Note that you cannot set focus to the Form. Container controls like Form and Panel will pass the Focus on to their first child control. Which could be the custom control you wanted to remove focus from.
You can use a general purpose Message handler/dispatcher:
Make your Forms that need to provide control over Mouse events implement IMessageFilter, so these Forms will know beforehand what messages are sent to which child Control, what kind of event is generated and any other details that may be useful, such as the position of the Mouse pointer when the event is generated. Mouse related messages are generated in any case, no matter whether you click on a Control that usually cannot get Focus, as the Form itself, or a Panel etc.
Your Forms also implement another Interface that just defines a public event that interested parties can subscribe to in order to receive fresh notifications about these events.
This also allows Control to detect whether the Parent Form is actually a Mouse Event notifier guy.
When a Mouse event is notified (here, just the event generated when a WM_LBUTTONDOWN message is received), subscribers of the event(s) can decide to act upon it. In your case, you can call the SelectNextControl() method of the Parent Form to set a different ActiveControl, only when your UserControl has the Focus and a MouseDown event is generate outside its bounds.
Call Application.AddMessageFilter() before the Form is constructed, passing the Form instance itself, since this Form implements the IMessageFilter interface.
Remove the message filter when the Form closes.
Form side:
add a message filter to capture a mouse down event (WM_LBUTTONDOWN) and rise an event to notify the subscribers of the location where the event is generated and which is the Control that will be affected (passing its Handle).
public partial class SomeForm : Form, IMessageFilter, IMouseHandler {
private const int WM_LBUTTONDOWN = 0x0201;
public event EventHandler<MouseDownEventArgs> MouseEvent;
public SomeForm() => InitializeComponent();
public bool PreFilterMessage(ref Message m)
{
if (m.Msg == WM_LBUTTONDOWN) {
var pos = MousePosition;
MouseEvent?.Invoke(this, new MouseDownEventArgs(m.HWnd, pos));
}
return false;
}
protected override void OnHandleCreated(EventArgs e)
{
base.OnHandleCreated(e);
if (!DesignMode) Application.AddMessageFilter(this);
}
protected override void OnHandleDestroyed(EventArgs e)
{
base.OnHandleDestroyed(e);
if (!DesignMode) Application.RemoveMessageFilter(this);
}
}
UserControl part:
if the Parent Form implements IMouseHandler, subscribe to its MouseEvent. When the event is raised, verify that the UserControl is the current ActiveControl (it contains the Focus) and that the Mouse event is generated outside its bounds. If these conditions are met, call the Parent Form's SelectNextControl() method to move the Focus elsewhere.
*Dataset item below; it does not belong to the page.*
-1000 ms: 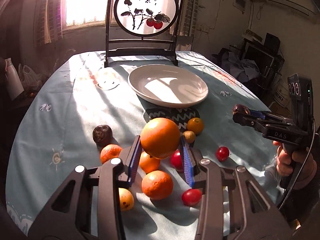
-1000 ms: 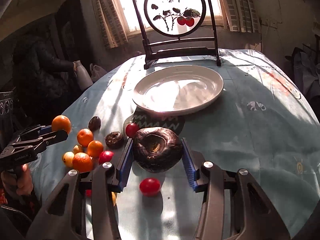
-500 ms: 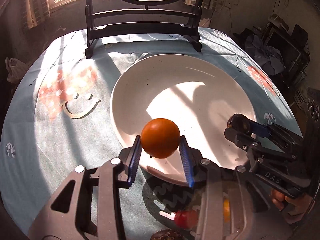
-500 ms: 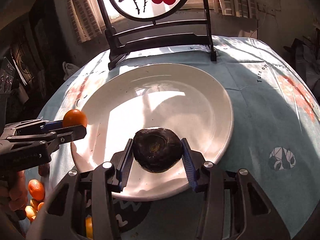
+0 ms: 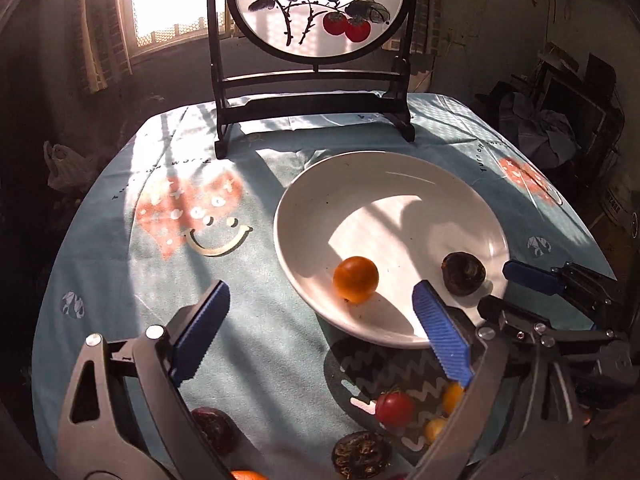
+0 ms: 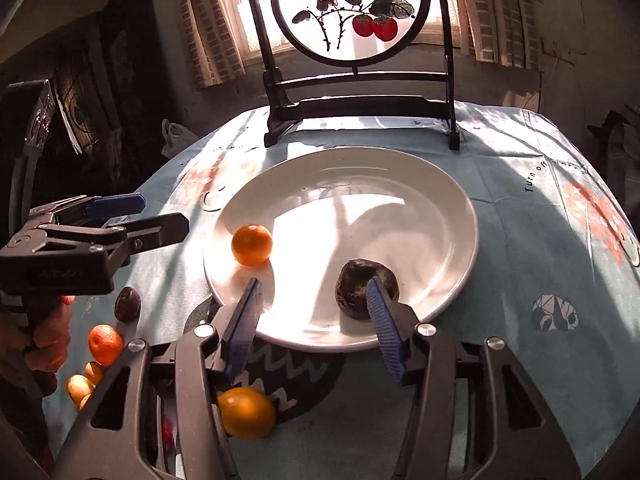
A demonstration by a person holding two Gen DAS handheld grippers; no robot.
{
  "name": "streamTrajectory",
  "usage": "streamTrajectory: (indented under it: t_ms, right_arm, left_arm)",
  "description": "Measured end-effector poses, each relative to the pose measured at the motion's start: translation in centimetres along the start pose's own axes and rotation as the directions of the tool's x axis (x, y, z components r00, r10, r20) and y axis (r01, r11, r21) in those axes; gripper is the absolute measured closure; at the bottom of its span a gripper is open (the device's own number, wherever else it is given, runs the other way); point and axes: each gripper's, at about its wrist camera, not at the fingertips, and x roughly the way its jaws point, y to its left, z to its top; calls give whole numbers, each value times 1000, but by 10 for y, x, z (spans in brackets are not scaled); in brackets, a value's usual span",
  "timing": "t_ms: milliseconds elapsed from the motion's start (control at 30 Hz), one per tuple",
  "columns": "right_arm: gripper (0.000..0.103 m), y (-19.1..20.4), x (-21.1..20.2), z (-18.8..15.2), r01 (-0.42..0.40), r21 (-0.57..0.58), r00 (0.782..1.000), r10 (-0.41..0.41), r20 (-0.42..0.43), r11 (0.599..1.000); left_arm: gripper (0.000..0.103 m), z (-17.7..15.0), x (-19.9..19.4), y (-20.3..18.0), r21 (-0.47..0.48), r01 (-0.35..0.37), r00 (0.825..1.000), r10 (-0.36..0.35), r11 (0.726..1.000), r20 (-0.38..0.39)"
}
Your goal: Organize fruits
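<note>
1. Your left hand-held gripper [image 5: 320, 328] gripped the orange [image 5: 355, 285] half a second ago; now its jaws are swinging wide apart with nothing between the blue pads, and the orange lies free on the near part of the white plate [image 5: 320, 184].
2. Your right hand-held gripper [image 6: 312, 312] clamped the dark wrinkled fruit [image 6: 356, 280] half a second ago. Its jaws are now opening: the left pad stands clear, while the right pad overlaps the fruit in the right wrist view, and you cannot tell whether it touches. The fruit sits on the plate's near right part, well apart from the orange.
3. Both hand-held grippers have drawn back from over the plate towards its near rim, so the patterned dark mat [image 6: 296, 376] under that rim shows again.
4. Nearest you on the bench [image 5: 120, 280], beneath the left hand-held gripper, lie a cherry tomato [image 5: 394, 409], two small yellow fruits [image 5: 453, 397], and two dark fruits [image 5: 362, 454].
5. The right wrist view shows another orange-yellow fruit [image 6: 247, 412] at the mat's near edge and a mandarin [image 6: 105, 344] beside your left hand [image 6: 48, 344].
6. Beyond the plate, the round painted screen [image 5: 320, 4] stands on its dark frame at the bench's far side, against the sunlit window.
</note>
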Motion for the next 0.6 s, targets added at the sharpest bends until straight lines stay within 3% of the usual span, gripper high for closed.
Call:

The bool m_MouseEventSubscribed is there because a UserControl may regenerate its Handle more than once in its life-time.
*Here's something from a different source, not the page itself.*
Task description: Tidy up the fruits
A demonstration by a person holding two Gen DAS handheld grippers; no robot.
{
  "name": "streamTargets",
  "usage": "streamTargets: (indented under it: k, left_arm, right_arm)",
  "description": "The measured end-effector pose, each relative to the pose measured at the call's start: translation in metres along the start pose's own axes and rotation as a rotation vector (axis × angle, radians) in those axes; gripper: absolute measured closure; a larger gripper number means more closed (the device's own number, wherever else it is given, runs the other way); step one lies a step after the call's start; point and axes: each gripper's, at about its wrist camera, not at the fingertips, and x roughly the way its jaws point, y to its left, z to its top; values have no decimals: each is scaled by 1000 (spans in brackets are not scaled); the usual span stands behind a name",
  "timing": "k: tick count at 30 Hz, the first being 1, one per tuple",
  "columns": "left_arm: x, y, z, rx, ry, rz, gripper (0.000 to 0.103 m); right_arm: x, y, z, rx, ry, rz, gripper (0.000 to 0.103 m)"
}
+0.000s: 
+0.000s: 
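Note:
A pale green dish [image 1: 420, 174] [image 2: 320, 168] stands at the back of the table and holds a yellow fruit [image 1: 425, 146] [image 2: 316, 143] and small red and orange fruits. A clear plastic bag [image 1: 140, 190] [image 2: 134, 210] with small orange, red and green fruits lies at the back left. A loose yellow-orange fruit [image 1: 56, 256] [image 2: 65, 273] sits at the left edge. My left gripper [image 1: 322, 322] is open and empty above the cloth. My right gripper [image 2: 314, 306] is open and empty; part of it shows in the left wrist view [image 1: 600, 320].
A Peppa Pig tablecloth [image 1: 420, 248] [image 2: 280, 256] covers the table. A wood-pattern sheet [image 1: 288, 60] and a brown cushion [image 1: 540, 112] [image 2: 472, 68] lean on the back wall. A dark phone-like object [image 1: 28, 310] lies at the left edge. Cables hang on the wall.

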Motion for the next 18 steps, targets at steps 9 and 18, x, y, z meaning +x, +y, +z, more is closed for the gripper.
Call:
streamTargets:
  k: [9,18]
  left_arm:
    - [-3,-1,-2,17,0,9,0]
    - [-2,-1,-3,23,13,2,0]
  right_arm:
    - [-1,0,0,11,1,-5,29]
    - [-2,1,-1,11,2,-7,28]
public partial class MyUserControl : UserControl
{
private bool m_MouseEventSubscribed = false;
public MyUserControl() => InitializeComponent();
protected override void OnHandleCreated(EventArgs e)
{
base.OnHandleCreated(e);
var form = this.ParentForm;
if (form != null && form is IMouseHandler && !m_MouseEventSubscribed) {
m_MouseEventSubscribed = true;
((IMouseHandler)form).MouseEvent += (s, a) => {
if (this.ContainsFocus && !this.ClientRectangle.Contains(PointToClient(a.Position))) {
form.SelectNextControl(this, true, true, false, true);
}
};
}
}
}
IMouseHandler Interface:
public interface IMouseHandler
{
event EventHandler<MouseDownEventArgs> MouseEvent;
}
Custom EventArgs class:
using System;
using System.Drawing;
public class MouseDownEventArgs : EventArgs
{
public MouseDownEventArgs() { }
public MouseDownEventArgs(IntPtr hWnd, Point point)
{
this.ControlHandle = hWnd;
this.Position = point;
}
public IntPtr ControlHandle { get; }
public Point Position { get; }
}
When you click on controls, the click event is eaten by them and doesn't go to the form itself.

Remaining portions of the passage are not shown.